Wednesday, December 5, 2012

FASD Think Tank - Premiers Blog with Holiday Strategies.


Enjoy our first FASD Think Tank article
  


to help families 
live, laugh and love
 throughout the holidays. 
May your celebrations be filled 
with love and peace. 

Jodee, Liz and Karl Kulp

Monday, November 26, 2012

Dollar Store Delights in Holiday Savings

Xmas By the case can make a difference.

If you have a company party, association or church event - consider saving money by buying products from Dollar Tree by the case.

Check out their online store --- to save running into crowds with children that get overwhelmed.

Don't forget to take time for yourselves. Capture memory moments with the little ones.
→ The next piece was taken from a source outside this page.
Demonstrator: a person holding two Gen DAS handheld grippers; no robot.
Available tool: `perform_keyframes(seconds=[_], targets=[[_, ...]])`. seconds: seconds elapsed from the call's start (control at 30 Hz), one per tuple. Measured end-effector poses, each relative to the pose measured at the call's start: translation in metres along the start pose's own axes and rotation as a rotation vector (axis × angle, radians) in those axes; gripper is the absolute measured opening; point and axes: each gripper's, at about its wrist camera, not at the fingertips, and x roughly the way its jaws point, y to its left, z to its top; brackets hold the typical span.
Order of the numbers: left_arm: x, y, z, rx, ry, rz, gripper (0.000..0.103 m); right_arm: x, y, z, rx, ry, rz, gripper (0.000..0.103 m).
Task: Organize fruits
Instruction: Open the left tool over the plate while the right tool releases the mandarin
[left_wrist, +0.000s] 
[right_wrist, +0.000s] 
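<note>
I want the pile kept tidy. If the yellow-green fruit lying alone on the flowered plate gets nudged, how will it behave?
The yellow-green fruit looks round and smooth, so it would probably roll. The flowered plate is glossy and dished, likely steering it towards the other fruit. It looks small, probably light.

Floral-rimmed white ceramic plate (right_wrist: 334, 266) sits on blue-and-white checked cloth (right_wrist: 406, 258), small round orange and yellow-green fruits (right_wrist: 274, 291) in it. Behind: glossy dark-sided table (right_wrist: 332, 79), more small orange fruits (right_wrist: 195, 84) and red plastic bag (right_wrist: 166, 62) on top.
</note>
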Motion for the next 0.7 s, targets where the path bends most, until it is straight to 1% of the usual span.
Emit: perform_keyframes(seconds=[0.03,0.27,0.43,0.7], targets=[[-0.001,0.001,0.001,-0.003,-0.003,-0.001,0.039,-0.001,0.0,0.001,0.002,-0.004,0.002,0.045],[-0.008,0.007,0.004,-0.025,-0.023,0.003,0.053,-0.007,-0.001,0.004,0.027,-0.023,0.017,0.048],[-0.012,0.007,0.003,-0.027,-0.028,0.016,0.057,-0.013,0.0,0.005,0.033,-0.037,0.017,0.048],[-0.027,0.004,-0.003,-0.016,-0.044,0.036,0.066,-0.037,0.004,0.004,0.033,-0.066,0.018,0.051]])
They grow too fast and even though it behavior may seem impossible, someday you will look back and chuckle.

Jodee and Liz Kulp




Friday, November 16, 2012

Micro publisher scores four national books awards on Fetal Alcohol

Today was one of those wild even though you have adults with FASD day... appointments and work and all those other things that play into it... At the neurologist/physical therapist I was reading the newspaper - something I rarely do and they were announcing all the Minnesota Book winners and how powerful of writing state we have and how each of the houses won in their excellence and I thought I wish we could do that... and I read.... what good authors we have here and.... Oh I sure wish we could make some inroads... feels like we have icy roads... more helter-skelter of a day... and more demands and spinning out... how come we can't seem to make progress with FASD... this day feels like a tornado in glue....
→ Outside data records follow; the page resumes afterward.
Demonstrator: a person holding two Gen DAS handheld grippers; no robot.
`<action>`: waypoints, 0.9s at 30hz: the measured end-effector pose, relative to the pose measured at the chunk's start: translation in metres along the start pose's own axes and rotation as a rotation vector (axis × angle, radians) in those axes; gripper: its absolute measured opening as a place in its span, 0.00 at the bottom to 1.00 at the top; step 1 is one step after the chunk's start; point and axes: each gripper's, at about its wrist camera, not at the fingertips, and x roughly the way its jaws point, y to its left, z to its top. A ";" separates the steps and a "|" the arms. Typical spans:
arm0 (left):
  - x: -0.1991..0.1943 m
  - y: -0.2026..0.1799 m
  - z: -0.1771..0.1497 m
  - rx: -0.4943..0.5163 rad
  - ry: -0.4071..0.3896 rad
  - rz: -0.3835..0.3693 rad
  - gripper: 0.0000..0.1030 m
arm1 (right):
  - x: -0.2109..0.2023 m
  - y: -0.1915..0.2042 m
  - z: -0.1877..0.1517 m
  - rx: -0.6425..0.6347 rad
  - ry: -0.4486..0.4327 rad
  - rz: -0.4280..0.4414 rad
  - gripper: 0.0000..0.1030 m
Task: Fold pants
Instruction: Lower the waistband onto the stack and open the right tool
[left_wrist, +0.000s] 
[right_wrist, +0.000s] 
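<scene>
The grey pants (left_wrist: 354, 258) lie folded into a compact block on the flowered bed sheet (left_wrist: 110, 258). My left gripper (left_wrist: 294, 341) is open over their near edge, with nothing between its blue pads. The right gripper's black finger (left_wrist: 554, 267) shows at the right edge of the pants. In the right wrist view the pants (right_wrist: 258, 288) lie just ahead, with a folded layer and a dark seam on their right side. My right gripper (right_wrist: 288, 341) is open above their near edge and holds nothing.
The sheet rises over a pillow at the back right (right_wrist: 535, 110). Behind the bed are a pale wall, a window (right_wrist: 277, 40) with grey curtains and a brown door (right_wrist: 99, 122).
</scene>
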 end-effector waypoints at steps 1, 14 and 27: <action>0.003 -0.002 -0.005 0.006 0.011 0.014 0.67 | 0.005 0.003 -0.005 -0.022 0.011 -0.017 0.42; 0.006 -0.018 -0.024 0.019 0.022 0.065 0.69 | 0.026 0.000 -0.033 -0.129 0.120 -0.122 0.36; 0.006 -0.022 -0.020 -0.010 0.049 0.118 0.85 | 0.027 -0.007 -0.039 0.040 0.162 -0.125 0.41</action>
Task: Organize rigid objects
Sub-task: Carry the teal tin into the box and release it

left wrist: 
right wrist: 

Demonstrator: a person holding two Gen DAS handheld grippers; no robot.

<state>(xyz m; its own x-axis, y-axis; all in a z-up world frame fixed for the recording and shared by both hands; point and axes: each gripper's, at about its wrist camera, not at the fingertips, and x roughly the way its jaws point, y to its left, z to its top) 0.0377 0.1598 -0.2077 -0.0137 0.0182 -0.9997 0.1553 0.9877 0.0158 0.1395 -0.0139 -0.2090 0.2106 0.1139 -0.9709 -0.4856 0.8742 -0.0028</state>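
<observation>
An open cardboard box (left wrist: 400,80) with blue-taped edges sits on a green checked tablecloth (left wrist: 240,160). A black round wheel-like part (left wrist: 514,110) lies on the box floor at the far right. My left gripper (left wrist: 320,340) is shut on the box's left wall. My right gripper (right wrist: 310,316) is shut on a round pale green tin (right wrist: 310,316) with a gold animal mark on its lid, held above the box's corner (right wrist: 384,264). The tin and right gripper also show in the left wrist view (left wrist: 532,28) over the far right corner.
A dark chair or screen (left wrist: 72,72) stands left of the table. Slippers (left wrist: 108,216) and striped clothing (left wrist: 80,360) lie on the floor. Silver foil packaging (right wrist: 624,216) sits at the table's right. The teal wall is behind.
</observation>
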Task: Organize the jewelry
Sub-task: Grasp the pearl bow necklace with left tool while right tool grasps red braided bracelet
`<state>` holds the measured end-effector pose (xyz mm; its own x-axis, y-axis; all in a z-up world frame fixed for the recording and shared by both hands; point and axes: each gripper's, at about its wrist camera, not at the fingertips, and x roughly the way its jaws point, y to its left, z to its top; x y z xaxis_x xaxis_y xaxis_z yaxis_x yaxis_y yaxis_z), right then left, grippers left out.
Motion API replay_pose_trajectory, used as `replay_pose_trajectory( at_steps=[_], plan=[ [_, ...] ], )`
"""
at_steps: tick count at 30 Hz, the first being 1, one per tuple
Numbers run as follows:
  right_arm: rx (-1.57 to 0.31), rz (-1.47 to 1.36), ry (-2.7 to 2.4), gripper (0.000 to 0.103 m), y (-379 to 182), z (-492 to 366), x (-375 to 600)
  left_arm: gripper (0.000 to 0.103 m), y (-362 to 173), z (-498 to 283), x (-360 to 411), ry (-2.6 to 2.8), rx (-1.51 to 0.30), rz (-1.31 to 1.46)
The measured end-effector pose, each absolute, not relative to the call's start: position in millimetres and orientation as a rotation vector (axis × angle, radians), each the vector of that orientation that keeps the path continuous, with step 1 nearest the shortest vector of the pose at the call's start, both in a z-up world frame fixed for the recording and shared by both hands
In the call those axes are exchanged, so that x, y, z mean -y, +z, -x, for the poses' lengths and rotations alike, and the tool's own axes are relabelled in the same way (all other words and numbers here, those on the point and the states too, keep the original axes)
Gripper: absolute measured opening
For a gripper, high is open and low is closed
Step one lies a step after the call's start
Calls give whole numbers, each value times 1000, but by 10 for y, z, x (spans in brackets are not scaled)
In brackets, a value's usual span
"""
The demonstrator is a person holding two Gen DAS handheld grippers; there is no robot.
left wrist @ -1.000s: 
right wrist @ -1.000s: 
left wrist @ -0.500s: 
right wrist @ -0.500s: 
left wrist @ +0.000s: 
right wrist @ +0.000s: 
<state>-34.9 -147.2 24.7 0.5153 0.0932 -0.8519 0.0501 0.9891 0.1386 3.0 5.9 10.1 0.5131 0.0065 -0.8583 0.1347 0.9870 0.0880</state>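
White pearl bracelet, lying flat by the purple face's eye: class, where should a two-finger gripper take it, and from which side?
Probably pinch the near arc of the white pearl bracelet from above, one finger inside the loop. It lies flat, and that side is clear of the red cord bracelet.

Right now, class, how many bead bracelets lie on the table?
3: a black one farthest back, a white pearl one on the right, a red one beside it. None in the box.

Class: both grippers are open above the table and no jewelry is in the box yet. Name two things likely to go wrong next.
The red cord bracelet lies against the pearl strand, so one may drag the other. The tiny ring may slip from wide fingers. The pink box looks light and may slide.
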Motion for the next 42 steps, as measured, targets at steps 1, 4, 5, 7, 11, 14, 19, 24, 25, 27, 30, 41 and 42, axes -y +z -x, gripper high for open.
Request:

WELL GUESS WHAT - this little tiny itsy bitsy micro publishers with a niche in fetal alcohol spectrum disorders came home to ---

1. GOLD! Mom's Choice - Parenting Books – Special & Exceptional Needs
Our FAScinating Journey - Keys To Brain Potential Along the Path of Prenatal Brain Injury (3rd Revisions) from by Jodee Kulp

2. WINNER! The 2012 USA Best Book Awards! - Young Adult - Fiction
The Whitest Wall by Jodee Kulp

3. FINALIST! The 2012 USA Best Book Awards! - Animals/Novelty
Nuzzle - Love Between a Boy and His Service Dog by Donnie Winokur

4. FINALIST! The 2012 USA Best Book Awards! - Health: Addiction & Recovery
Braided Cord - Tough Times In and Out by Liz Kulp

Now if only someone could help me get the word out in a MUCH MUCH MUCH bigger way

... I am humbled

Monday, November 5, 2012

A movie? Broken hearts, threads of opportunity, and fur-covered love


Fur-covered love inspires and encourages; will be a movie! Who’s gonna play me?

Friends from Roswell who faced insurmountable odds were blessed with a miracle service dog. First he writes a book; now he stars in a movie! Here’s the story of a service dog whose narrative is being made into a movie – a movie about a boy who lives with fetal alcohol syndrome and a Golden Retriever who gets another chance at love, with a family desperate for HIS special kind of help.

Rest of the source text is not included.